**Problem requirements:** Output the data below exactly, without images.

=== Begin Enclosure ===

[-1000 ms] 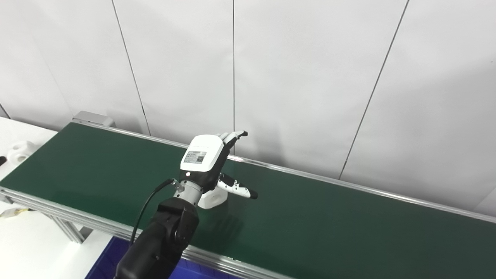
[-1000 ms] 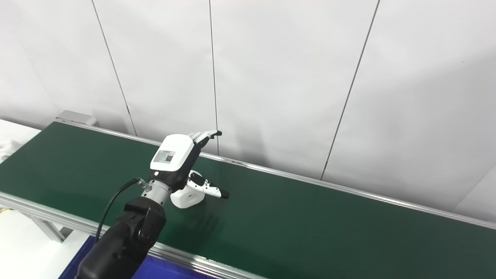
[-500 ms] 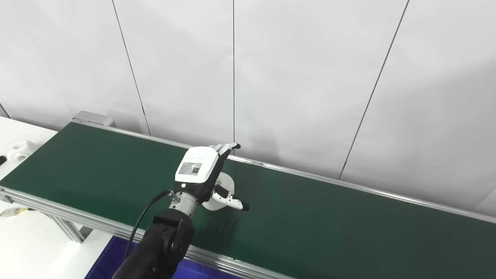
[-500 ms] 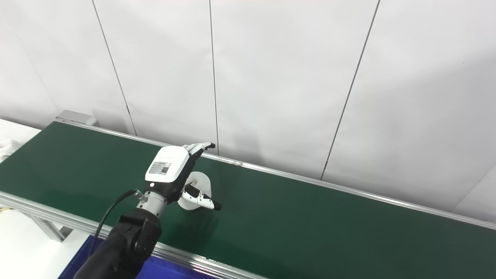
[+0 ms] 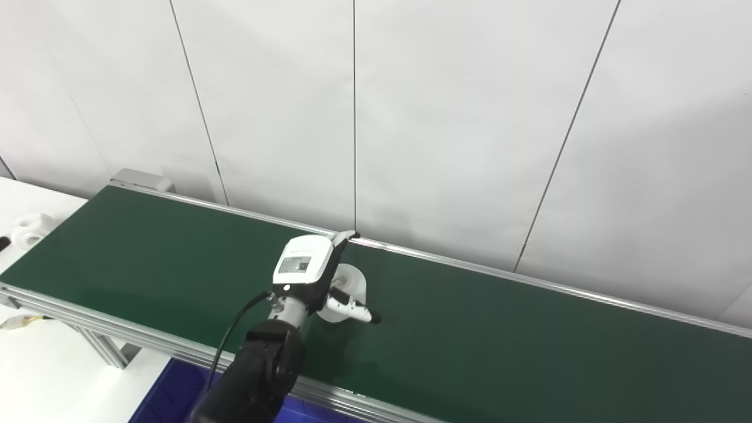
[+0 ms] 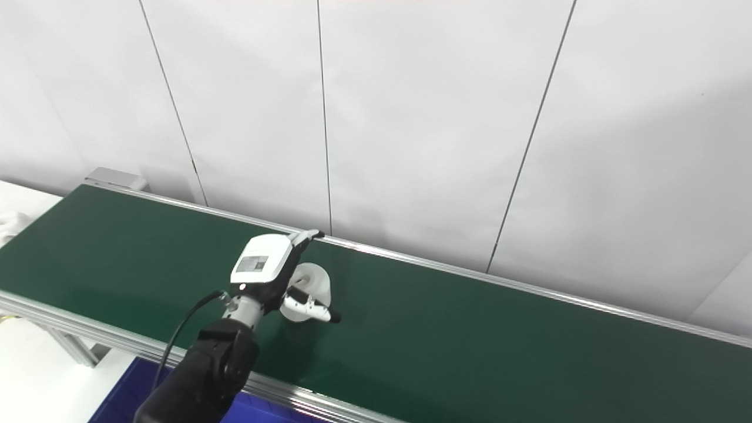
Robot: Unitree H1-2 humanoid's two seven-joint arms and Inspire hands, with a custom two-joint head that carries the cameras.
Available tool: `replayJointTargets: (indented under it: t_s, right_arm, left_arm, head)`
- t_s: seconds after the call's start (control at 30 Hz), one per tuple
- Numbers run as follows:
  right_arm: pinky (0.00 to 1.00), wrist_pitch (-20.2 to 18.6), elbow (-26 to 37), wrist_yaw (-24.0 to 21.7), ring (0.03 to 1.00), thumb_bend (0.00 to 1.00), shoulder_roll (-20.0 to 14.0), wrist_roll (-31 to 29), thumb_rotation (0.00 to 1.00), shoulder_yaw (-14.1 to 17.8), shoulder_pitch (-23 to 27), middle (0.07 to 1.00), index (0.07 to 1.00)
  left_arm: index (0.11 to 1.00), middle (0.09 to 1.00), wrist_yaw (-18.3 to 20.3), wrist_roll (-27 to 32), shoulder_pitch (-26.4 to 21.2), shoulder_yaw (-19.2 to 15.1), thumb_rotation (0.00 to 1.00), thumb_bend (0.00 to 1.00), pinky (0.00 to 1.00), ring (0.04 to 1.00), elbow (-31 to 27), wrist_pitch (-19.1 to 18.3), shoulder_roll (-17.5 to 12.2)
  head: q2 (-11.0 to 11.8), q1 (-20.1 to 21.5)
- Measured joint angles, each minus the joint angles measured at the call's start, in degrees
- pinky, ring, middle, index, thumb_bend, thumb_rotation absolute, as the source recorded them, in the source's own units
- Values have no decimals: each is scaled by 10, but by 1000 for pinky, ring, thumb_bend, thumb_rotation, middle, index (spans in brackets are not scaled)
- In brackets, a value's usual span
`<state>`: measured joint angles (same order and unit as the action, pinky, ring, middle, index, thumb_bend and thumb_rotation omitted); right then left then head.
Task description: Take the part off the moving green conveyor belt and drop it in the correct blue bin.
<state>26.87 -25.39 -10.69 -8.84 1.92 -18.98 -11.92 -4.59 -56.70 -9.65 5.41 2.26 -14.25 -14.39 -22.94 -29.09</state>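
Note:
A white round part (image 5: 351,281) sits on the green conveyor belt (image 5: 499,341) near its middle left. My left hand (image 5: 302,267) is low over the belt with the part between its fingers and thumb (image 5: 354,309). The fingers reach past the part toward the far rail; the thumb lies in front of it. The hand is open around the part, and its back hides the part's left side. The same shows in the right eye view, with the hand (image 6: 261,265) beside the part (image 6: 315,279). My right hand is out of view.
A blue bin (image 5: 161,402) shows under the belt's near rail at the bottom left. A white table (image 5: 35,364) stands left of the belt, with another white part (image 5: 29,226) on it. A white panelled wall runs behind the belt.
The part has travelled right along the belt. My left hand has followed it, reaching forward and lowering, so the part now lies between fingers and thumb.

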Motion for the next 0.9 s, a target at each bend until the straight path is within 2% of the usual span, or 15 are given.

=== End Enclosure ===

**Written answer:**
[-1000 ms] 
[-1000 ms] 
[-500 ms] 
[-500 ms] 
[+0 ms] 
[+0 ms] 
Robot: Unitree H1-2 humanoid's two seven-joint arms and Inspire hands, with a custom two-joint head that carries the cameras.
Available tool: `replayJointTargets: (indented under it: t_s, right_arm, left_arm, head)`
- t_s: seconds after the call's start (control at 30 Hz), one per tuple
- Numbers run as follows:
  right_arm: pinky (0.00 to 1.00), wrist_pitch (-20.2 to 18.6), elbow (-26 to 37), wrist_yaw (-24.0 to 21.7), ring (0.03 to 1.00), thumb_bend (0.00 to 1.00), shoulder_roll (-20.0 to 14.0), wrist_roll (-31 to 29), thumb_rotation (0.00 to 1.00), shoulder_yaw (-14.1 to 17.8), shoulder_pitch (-23 to 27), middle (0.07 to 1.00), index (0.07 to 1.00)
  left_arm: index (0.11 to 1.00), middle (0.09 to 1.00), wrist_yaw (-18.3 to 20.3), wrist_roll (-27 to 32), shoulder_pitch (-26.4 to 21.2), shoulder_yaw (-19.2 to 15.1), thumb_rotation (0.00 to 1.00), thumb_bend (0.00 to 1.00), pinky (0.00 to 1.00), ring (0.04 to 1.00), elbow (-31 to 27), wrist_pitch (-19.1 to 18.3), shoulder_roll (-17.5 to 12.2)
  head: q2 (-11.0 to 11.8), q1 (-20.1 to 21.5)
- Measured joint angles, each minus the joint angles measured at the call's start, in degrees
- pinky, ring, middle, index, thumb_bend, thumb_rotation absolute, as the source recorded them, in the source's own units
- Values have no decimals: each is scaled by 10, but by 1000 for pinky, ring, thumb_bend, thumb_rotation, middle, index (spans in brackets are not scaled)
- In brackets, a value's usual span
`<state>`: measured joint angles (same order and unit as the action, pinky, ring, middle, index, thumb_bend and thumb_rotation omitted); right then left then head.
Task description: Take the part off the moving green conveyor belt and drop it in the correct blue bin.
<state>26.87 -25.39 -10.69 -8.84 1.92 -18.98 -11.92 -4.59 -56.70 -9.65 5.41 2.26 -14.25 -14.39 -22.94 -29.09</state>
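Note:
A white round part (image 5: 351,281) sits on the green conveyor belt (image 5: 499,341) near its middle left. My left hand (image 5: 302,267) is low over the belt with the part between its fingers and thumb (image 5: 354,309). The fingers reach past the part toward the far rail; the thumb lies in front of it. The hand is open around the part, and its back hides the part's left side. The same shows in the right eye view, with the hand (image 6: 261,265) beside the part (image 6: 315,279). My right hand is out of view.
A blue bin (image 5: 161,402) shows under the belt's near rail at the bottom left. A white table (image 5: 35,364) stands left of the belt, with another white part (image 5: 29,226) on it. A white panelled wall runs behind the belt.
The part has travelled right along the belt. My left hand has followed it, reaching forward and lowering, so the part now lies between fingers and thumb.
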
Motion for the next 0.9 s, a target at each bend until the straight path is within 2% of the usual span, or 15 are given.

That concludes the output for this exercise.